* [WHAT YOU WILL DO]:
Retype exactly every line from the one that includes "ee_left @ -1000" through the final line of the listing, both ends kept, and omit the pictures.

* [THE DATA]:

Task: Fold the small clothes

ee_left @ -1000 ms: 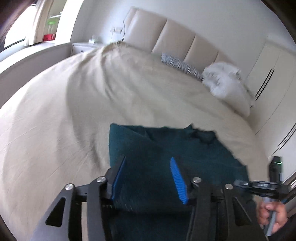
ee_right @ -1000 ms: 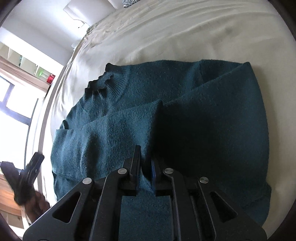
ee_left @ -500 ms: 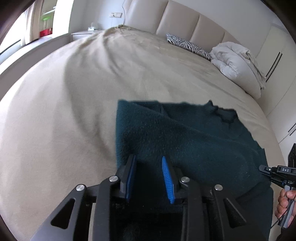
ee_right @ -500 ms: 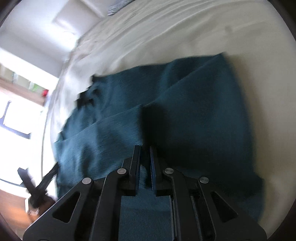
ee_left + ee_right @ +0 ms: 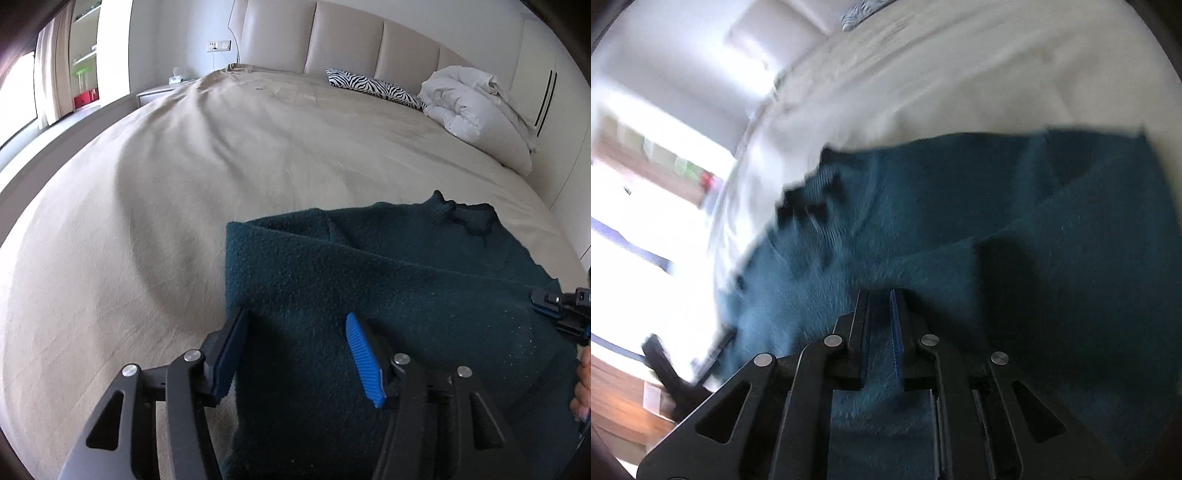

* [OUTPUT BELOW]:
ee_left @ -1000 ms: 
ee_right @ -1000 ms: 
ee_left @ -500 ms: 
ee_right @ -500 ms: 
ee_left + ee_right @ +0 ms: 

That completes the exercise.